По народному преданию,
Марина Мнишек после смерти
обратилась в сороку.

Царь Отрепьев едет по жену,
Развесёлый, пьяненький в умат,
А за ним сорока по жнивью,
Всё стрекочет, дуру не унять.
«Эх, Маринка, нищим – караси,
Нам – стерлядка с вилочки да в рот.
Отчего так любят на Руси
Самозванцев, пьяниц и воров?
Кыш, сорока! Дура, осержусь!»
А сорока трёкает с ворот:
«Чи-чи-чи... кого полюбит Русь,
Непременно первого убьёт».
Буль-буль-буль – баклажечка в руке...
«Был, Маринка, я совсем дитём –
Зарубили батю в кабаке...
Так, литвин... в кафтане золотом.
Вот с того кафтанчика с шитьём
Захотелось в злате – не в золе...»
«Чи-чи-чи... доцарствуешь шутом –
Так ведётся в руския земле».
Буль-буль-буль... «Дарёное кольцо
Не забыла в польской стороне?
А у спящих – Божие лицо,
А у деток – Божие вдвойне.
Всё сыздетства... вот куда дошёл,
Признаёт сама царица-мать».
«Чи-чи-чи... дитёнком – да в подол:
Спрячь, Марина – лезут убивать».
Буль-буль-буль...» Да черти понеси
Тварь-сороку в чёрные кусты!»
...а в лице первейших на Руси
Самозванца видятся черты,
И по жизни – много на кону,
Детям – в игры взрослые играть,
Гришкам – лапать русую страну,
Нехорошей смертью помирать.
Буль-буль-буль, баклажка...
                                      чи-чи-чи.
Скачет лошадь с Гришкой по траве,
А в суме – Маринке калачи,
На неделю хватит на Москве...

 ВОРОНЫ

На Вороньже каркали, как черти,
Вороны у свалок и бадей...
Пары у ворон – до самой смерти,
Что большая редкость у людей.
Малолетка, я совалась шилом –
Не вопросы, мина да патрон –
Негулящей брякнула Людмиле:
«Почему живёте вы с Петром?
Он хромой... а вам чертёжник Вадя
Клялся ноги мыть, стирать бельё».
«Где едят, Веруша, там не гадят...
Знать, к дождю базлает вороньё».
Эх, Вороньжа, роты золотые,
Танцы-обжиманцы на заре:
Каркали вороны при Батые,
При Иване Грозном и Петре,
Приходили с ночевами дяди,
Брякали в оконное стекло...
«Где едят, Веруша, там не гадят».
Притаилось.
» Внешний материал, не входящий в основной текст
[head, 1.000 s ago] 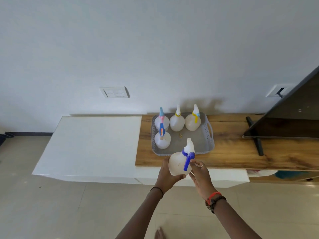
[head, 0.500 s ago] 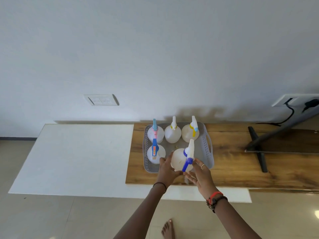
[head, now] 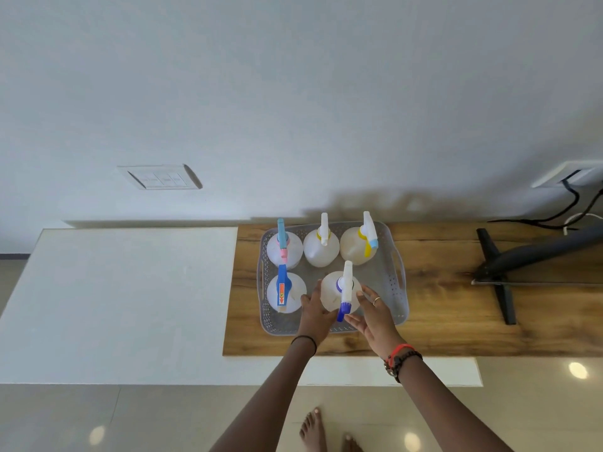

Жило. Проросло.
Да, старею – ближе всё, что было,
Вспоминаю чаще – есть о ком...
Через годы машет мне Людмила
Петиным подаренным платком.
Где топор, что срубит эти корни?
Глянь – вороны роются в золе...
Слышь, не надо гадить, где накормят –
В доме. На Вороньже. На Земле.
...на Вороньже каркали, как черти,
Вороны у свалок и бадей.
Пары у ворон – до самой смерти,
Что большая редкость у людей.

Кузьмина Вера

Вера Николаевна Кузьмина (литературный псевдоним Веник Каменский) родилась в Каменск-Уральском Свердловской области. Окончила медицинский колледж. Работает медсестрой в поликлинике. Стихи печатались в журналах «Наш современник», «День и Ночь», «Наша молодёжь» и др. Автор книги «Медицина здесь бессильна». Живёт в городе Каменск-Уральский.